Very kind of everyone to go out of their way to help us out! God bless and if I can ever help anyone with anything to repay their time please don't hesitate to ask. I'm a football coach in South Louisiana so it probably won't be of tremendous help from a boat mechanic advice standpoint, but I feel like I know this shifting system now backwards and forwards.

Thanks again!
 
................................

Again

you are combing two methods (in your own words) whether you think they work for both OMC and Mercruiser is wrong. I have also worked on OMC outdrives and outboards and I am fully aware of there set up procedures.

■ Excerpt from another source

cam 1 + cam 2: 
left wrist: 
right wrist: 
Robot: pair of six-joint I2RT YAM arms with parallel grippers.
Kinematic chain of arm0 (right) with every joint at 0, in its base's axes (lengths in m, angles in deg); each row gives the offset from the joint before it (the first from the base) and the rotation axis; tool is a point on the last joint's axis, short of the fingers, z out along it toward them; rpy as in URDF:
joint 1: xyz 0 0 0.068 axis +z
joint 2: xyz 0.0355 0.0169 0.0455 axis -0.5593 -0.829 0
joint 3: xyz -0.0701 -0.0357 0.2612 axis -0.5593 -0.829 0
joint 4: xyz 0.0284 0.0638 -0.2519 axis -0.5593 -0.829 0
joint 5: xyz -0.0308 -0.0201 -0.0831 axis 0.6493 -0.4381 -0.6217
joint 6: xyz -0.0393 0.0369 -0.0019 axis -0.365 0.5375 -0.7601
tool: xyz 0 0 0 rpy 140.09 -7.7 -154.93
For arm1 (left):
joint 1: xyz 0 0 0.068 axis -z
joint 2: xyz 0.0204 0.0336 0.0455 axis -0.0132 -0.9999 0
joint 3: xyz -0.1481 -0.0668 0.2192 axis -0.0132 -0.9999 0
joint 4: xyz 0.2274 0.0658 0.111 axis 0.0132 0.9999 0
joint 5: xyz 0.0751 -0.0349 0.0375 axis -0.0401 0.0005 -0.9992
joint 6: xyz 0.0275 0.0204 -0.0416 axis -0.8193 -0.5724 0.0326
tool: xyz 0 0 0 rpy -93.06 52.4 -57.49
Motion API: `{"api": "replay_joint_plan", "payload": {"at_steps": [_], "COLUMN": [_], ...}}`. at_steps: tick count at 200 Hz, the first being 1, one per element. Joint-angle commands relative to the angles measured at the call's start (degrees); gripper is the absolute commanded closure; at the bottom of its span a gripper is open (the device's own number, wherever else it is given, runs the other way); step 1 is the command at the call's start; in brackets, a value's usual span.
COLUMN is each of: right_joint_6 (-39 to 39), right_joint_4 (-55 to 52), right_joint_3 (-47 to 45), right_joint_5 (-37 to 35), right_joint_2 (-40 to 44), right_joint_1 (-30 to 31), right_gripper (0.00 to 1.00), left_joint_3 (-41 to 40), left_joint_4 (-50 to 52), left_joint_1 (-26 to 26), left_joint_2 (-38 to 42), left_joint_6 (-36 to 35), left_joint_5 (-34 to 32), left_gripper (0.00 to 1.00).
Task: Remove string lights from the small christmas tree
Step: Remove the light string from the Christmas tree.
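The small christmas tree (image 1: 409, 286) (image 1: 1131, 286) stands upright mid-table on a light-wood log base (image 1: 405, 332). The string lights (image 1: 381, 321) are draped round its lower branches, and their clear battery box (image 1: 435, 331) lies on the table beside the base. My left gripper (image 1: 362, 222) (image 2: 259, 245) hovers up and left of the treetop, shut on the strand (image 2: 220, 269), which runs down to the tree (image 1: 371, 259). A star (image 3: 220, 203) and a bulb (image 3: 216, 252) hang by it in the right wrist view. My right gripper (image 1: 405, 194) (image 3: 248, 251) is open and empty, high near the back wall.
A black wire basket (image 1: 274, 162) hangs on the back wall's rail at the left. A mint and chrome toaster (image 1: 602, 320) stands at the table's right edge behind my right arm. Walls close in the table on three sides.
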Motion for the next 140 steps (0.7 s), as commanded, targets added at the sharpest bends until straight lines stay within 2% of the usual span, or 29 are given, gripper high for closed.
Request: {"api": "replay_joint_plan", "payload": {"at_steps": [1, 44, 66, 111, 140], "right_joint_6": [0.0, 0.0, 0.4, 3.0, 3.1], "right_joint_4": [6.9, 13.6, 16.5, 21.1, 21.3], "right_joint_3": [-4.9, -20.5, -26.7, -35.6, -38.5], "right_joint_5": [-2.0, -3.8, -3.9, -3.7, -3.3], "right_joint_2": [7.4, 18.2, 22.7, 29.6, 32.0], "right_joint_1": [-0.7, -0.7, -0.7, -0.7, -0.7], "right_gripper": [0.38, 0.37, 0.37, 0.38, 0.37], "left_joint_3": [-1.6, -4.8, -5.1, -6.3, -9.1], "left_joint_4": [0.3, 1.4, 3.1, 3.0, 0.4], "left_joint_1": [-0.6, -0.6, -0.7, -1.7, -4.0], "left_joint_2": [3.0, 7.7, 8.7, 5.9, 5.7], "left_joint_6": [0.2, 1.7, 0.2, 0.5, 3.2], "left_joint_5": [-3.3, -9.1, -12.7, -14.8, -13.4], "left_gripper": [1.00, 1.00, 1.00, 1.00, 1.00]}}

The use of the word tool is wrong as there is no tool for ALPHA and it will only confuse people vs trying to show them how "intelligent" you are, there is a tool for Bravo shift cable set up, a cheap plastic set up tool.

If someone chooses to use the OMC or the method you describe that is fine but my experience says I use the Mercruiser/my method only.

And yes over one thousand times as I said and I actually worked in the industry for many years not at an AUTO PARTS STORE as you have alluded to.!!!!
Two full time mechanics/technicians (me being one of them) 7 days a week during the season (March thru October) for ONE full service and boat sales marina on a large fresh water lake.

RE; I am not missing the point of drive down vs up I know exactly the point as I have dealt with this issue, Again over a thousand times!! Fully down and the cable is fully relaxed, trim it up and it creates slack and a minor amount of strain on the cable so if there are any issues it will show up. END OF STORY!

Here is the deal RICARDO...........Keep your "opinions" to other forums where others may be overwhelmed and in Awe by you apparent knowledge of so many things.

I for one am not!!!

After all this time it is very clear and very apparent you know very little about Mercruiser. If you did you would not interject your unknowledgeable opinions on so many mercruiser topics!

The only disgust is when you post and confuse the crap out of the person needing help.

I am not getting paid here so I don't care if my opinions and writings offend you.

You keep posting CRAP and I will keep hammering you for it!